The car behind her honked again. Maggie offered Caden a wink and sped off just as the light turned yellow again. In the rearview mirror, she watched Caden shake his head and laugh with that dazzling grin. It was a small town. If Caden were really here to see her, he’d find her—again.
Pushing Caden out of her mind, Maggie headed off to Erin’s event. At least she tried to forget about him. Amazing how if she tilted her head the right way she still felt his lips on her collarbone. Why did one weekend together singe her soul? No other man compared to Caden. What would be the harm in revisiting the past?
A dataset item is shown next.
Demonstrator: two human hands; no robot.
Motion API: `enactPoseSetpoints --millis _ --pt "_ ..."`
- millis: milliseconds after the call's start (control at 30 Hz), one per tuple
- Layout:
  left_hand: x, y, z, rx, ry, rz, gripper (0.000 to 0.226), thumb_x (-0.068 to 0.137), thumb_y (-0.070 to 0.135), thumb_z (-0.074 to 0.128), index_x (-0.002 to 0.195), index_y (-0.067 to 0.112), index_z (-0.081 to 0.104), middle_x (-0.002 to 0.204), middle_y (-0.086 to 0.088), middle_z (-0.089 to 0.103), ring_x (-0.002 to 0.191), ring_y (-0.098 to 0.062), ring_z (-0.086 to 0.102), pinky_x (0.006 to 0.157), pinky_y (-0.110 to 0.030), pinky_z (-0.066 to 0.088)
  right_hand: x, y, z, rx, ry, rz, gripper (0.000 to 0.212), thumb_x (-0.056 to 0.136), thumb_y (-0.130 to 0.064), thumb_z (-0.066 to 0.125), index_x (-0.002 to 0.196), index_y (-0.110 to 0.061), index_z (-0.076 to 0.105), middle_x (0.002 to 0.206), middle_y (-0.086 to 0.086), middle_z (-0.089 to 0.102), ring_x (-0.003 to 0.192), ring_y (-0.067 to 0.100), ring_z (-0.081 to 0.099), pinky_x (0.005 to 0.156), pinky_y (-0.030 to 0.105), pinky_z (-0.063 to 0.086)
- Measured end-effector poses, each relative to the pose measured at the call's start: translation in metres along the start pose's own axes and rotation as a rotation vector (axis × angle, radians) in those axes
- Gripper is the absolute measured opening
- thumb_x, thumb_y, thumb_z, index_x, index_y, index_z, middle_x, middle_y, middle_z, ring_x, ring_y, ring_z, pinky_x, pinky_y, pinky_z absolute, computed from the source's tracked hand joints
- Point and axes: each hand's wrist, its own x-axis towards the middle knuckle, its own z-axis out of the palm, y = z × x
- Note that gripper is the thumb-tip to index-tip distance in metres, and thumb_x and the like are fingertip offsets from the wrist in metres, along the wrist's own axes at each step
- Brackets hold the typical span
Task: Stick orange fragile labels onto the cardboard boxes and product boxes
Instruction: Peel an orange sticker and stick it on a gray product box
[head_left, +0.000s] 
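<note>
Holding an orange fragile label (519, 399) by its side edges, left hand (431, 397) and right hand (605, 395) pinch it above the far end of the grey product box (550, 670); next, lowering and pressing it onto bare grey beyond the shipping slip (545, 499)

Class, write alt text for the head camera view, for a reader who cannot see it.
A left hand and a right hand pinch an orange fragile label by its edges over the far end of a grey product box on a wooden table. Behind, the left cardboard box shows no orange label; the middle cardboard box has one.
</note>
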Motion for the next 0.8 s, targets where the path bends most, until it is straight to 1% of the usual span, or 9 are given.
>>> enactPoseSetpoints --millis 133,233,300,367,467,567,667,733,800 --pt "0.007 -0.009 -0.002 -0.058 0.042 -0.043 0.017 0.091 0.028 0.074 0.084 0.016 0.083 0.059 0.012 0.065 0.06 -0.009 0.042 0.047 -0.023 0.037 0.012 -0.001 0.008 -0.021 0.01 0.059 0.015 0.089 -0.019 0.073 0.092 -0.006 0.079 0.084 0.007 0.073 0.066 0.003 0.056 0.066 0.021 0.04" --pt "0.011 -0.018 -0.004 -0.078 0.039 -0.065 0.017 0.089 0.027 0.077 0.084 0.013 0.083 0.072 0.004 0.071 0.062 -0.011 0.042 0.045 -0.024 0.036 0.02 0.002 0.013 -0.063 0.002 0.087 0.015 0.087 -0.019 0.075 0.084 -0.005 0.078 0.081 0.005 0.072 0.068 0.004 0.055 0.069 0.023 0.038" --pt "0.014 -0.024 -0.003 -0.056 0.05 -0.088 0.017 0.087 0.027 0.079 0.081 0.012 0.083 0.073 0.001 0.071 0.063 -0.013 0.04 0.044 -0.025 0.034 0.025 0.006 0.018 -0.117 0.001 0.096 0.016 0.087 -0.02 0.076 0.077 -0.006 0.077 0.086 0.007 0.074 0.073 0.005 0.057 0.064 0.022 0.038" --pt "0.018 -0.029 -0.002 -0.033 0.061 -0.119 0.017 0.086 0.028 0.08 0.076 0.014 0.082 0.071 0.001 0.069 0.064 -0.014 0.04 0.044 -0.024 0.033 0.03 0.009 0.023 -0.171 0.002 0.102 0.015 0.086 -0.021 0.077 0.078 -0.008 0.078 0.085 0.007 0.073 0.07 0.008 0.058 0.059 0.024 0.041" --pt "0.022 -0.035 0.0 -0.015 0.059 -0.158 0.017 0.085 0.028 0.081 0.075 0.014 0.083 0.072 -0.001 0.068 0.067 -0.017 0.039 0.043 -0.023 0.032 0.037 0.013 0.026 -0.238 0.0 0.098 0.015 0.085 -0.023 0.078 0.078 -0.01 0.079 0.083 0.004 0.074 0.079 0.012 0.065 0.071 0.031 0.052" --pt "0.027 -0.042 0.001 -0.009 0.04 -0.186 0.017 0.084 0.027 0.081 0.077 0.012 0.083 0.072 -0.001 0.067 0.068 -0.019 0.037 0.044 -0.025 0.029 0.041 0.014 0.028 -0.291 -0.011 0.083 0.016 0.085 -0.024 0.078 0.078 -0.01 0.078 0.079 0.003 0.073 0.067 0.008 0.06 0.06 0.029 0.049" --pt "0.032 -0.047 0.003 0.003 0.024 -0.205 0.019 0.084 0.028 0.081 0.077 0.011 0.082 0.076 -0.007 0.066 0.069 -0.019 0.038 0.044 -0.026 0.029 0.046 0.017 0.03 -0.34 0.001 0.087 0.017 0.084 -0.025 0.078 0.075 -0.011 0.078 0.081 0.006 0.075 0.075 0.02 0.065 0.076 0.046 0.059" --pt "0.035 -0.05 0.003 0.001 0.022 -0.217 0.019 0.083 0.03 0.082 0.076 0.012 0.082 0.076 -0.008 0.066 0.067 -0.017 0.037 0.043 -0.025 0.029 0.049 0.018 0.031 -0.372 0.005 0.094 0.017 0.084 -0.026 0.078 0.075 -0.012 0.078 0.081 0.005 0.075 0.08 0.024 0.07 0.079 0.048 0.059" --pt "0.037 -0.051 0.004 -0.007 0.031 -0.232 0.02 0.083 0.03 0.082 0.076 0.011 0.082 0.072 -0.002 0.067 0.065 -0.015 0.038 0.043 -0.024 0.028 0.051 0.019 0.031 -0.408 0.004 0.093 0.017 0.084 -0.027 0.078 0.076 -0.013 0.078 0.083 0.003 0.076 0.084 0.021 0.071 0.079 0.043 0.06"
Maggie sighed and blew out a deep breath of relief.
If anyone were to be blamed for Maggie’s lifestyle, she’d chalk a good bit of it up to Caden’s brothers, Chase and Jason. Using her hologram trick, Maggie had needed to connect to the SSGBP computer circuit. Back then, the brothers had stupidly left open an email conversation which trashed the contestants. It had made sense afterward, their pursuance of her and her pageant roommate, Rochelle. Truthfully, the only guy Caden was interested in entertaining then was Caden. Maggie had rebuffed their advances, and in retaliation, the boys set up a crass bet on Maggie’s future. They’d joked back and forth about her becoming the trophy wife of some rich man, or ending up with several different men’s children in an attempt to land her a man. Jason swore she’d lose her looks once the spotlight was off her. Some of the cruder comments were their inquiring about Maggie’s carpet matching the drapes. Her stomach curdled with the memory.
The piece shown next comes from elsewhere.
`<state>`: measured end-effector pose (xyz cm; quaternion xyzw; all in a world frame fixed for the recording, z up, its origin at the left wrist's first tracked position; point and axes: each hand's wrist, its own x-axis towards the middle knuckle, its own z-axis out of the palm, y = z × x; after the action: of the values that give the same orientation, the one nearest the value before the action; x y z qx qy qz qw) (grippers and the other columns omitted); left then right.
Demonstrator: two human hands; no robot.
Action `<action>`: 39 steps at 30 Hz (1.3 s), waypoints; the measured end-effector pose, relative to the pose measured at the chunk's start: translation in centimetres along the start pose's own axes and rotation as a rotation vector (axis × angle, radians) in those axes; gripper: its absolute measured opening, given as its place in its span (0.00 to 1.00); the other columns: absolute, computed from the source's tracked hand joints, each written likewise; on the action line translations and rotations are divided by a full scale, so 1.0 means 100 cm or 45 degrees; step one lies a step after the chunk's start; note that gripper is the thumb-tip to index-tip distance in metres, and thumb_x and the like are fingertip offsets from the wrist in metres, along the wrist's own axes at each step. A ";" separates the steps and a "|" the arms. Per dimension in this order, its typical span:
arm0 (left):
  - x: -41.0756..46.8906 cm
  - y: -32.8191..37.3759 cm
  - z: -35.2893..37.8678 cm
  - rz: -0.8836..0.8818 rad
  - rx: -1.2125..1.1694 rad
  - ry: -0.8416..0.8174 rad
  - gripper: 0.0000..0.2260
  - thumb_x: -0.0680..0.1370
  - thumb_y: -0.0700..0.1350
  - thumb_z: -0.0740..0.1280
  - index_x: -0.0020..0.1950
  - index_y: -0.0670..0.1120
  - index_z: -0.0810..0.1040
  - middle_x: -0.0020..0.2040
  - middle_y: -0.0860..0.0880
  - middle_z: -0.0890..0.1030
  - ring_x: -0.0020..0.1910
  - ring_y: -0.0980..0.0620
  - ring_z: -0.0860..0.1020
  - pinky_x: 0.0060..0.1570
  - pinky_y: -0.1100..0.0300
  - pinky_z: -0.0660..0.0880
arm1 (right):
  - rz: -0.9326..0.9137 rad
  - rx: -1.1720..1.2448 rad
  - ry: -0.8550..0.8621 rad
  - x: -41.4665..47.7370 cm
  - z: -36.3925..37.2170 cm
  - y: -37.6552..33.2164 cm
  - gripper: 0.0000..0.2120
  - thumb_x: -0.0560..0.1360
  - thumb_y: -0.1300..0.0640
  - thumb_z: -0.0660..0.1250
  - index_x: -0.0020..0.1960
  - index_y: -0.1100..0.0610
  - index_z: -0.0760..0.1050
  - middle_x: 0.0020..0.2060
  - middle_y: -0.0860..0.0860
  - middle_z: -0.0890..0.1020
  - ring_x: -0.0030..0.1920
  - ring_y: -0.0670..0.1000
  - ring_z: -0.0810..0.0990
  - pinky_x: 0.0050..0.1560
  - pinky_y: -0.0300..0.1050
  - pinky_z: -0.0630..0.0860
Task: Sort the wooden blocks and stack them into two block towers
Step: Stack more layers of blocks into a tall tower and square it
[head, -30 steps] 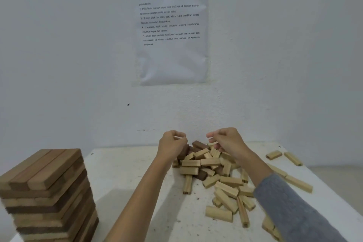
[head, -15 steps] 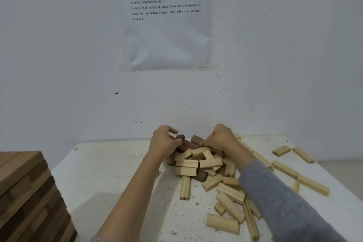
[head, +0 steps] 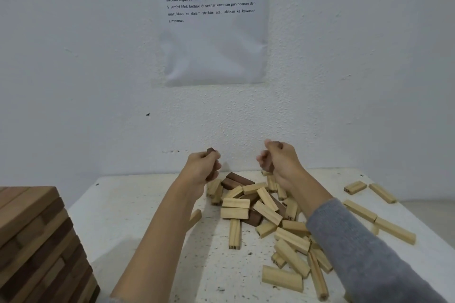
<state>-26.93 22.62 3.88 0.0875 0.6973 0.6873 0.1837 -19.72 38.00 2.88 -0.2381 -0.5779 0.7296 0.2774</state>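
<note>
Two hands are hovering raised above the far side of the block pile. The left hand (head: 202,167) is curling its fingers (head: 214,156) tight around one dark block (head: 210,150), whose end is poking out above the knuckles and whose lower end is showing under the palm. The right hand (head: 278,158) is fisting its fingers (head: 263,157) around another dark block (head: 270,167), only a sliver visible, so two dark blocks are being held, one per hand. Below and between both sets of fingers the loose pile (head: 258,206) is lying on the white worktop (head: 138,206): mostly pale blocks, roughly twenty-odd, exact count hard with overlaps, plus about four dark ones still mixed in, two of them (head: 237,179) lying together just under the left fingers. Well right of the right fingers four pale strays (head: 354,187) are lying apart from the pile. One pale block (head: 195,216) is peeking out beside the left forearm. Far left of the left fingers, near the camera, one stacked tower (head: 37,241) of brown and dark layers is standing at the worktop edge. One printed sheet (head: 214,19) is hanging on the wall above the fingers. The right arm is wearing a grey sleeve (head: 364,248); the left forearm is bare.
</note>
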 end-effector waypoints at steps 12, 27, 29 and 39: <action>-0.008 -0.003 0.000 0.096 0.103 -0.020 0.02 0.78 0.39 0.67 0.46 0.42 0.78 0.46 0.43 0.80 0.47 0.49 0.78 0.42 0.61 0.74 | -0.157 -1.638 -0.217 -0.009 0.012 0.019 0.29 0.69 0.41 0.74 0.60 0.59 0.73 0.58 0.51 0.80 0.58 0.54 0.78 0.58 0.50 0.75; -0.030 0.021 0.003 0.337 0.128 0.006 0.09 0.79 0.42 0.67 0.59 0.42 0.77 0.43 0.47 0.79 0.44 0.52 0.78 0.46 0.61 0.76 | -0.360 -0.605 -0.052 -0.025 0.006 -0.025 0.13 0.72 0.51 0.75 0.47 0.61 0.81 0.39 0.50 0.78 0.40 0.47 0.74 0.42 0.40 0.69; -0.045 0.030 0.006 0.421 0.147 -0.017 0.10 0.79 0.43 0.67 0.59 0.43 0.77 0.45 0.46 0.79 0.42 0.53 0.78 0.47 0.60 0.77 | -0.414 -0.559 -0.050 -0.038 0.002 -0.037 0.12 0.72 0.51 0.74 0.48 0.60 0.82 0.38 0.48 0.78 0.38 0.45 0.73 0.45 0.41 0.69; -0.159 0.027 -0.011 0.608 0.155 -0.082 0.08 0.78 0.42 0.67 0.55 0.51 0.80 0.48 0.44 0.80 0.45 0.46 0.82 0.40 0.58 0.80 | -0.606 -0.560 -0.204 -0.142 -0.030 -0.062 0.07 0.74 0.52 0.73 0.51 0.52 0.82 0.25 0.39 0.71 0.28 0.42 0.69 0.37 0.41 0.71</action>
<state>-13.09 15.74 8.72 0.2825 0.6909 0.6647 0.0325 -6.45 31.59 8.68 -0.0924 -0.7810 0.5186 0.3356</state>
“Which is why it’s best to avoid Caden for however long he planned on being in town,” she told herself in the mirror, pulling up to the curb of the Southwood Garden Center. So what if the man made her feel like a horny teenager? That’s what her battery-operated boyfriend in her nightstand was for. As far as she was concerned, the Archibald family was bad news.
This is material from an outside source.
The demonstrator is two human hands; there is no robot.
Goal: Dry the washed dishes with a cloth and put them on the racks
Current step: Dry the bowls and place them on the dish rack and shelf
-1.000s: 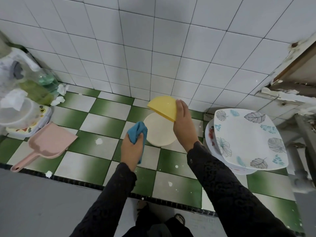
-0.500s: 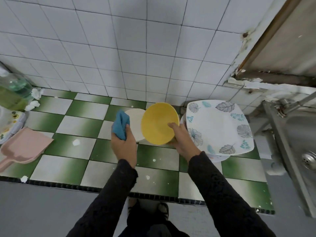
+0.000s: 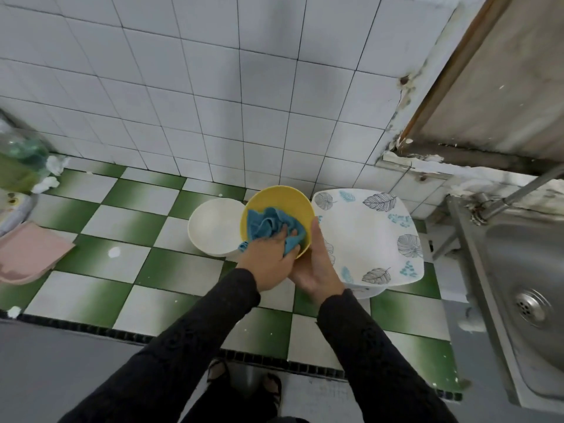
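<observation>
Near the back of the checked counter (image 3: 137,270), toward twelve o'clock from the person's body, the yellow bowl (image 3: 279,199) is held clear of the tiles, tilted so its mouth faces the camera. The right hand (image 3: 317,270) clasps it from its five o'clock side, thumb laid up along the right rim and the other fingers hidden behind the bowl. The left hand (image 3: 268,257) clutches the bunched blue cloth (image 3: 265,224) and presses it against the bowl's inner wall. Half a second ago that cloth was held up outside the bowl, at its nine o'clock and apart from it; now it lies inside. A second ago the bowl showed edge-on, pinched by the rim. The white bowl (image 3: 213,227) sits on the counter at nine o'clock from the yellow one, its right side covered by it. The leaf-patterned square plate (image 3: 366,233) lies at three o'clock, resting on another dish. The view has swung right since then: more of the steel sink (image 3: 525,270) shows at four o'clock, less of the pink dustpan (image 3: 27,254) at nine o'clock.
</observation>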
Outside the gardens, the blooming magnolias and gardenias sweetened the warm air. Thankfully the early summer days were bearable. She dreaded the weather in the next few months and thanked God for a working air conditioner. Now that she paid her own electric bills, she knew the price of a cool home. It still amazed her, considering how much she hated being hot, that she used to look forward to spending two weeks every summer at her family’s cottage in the woods in nearby Black Wolf Creek. The dense forest and breeze from the creek made the summer times livable.
“Maggie!”
The sound of her cousin Erin’s cheerful voice snapped Maggie out of her daze. Maggie lifted her hand and waved. Erin didn’t suffer the curse of the red hair Maggie and her siblings had. A sharp dark pixie cut framed Erin’s face and blew in the summer breeze. Rose-gold balloons tied to the two grand columns of the building’s wraparound front porch created a festive atmosphere.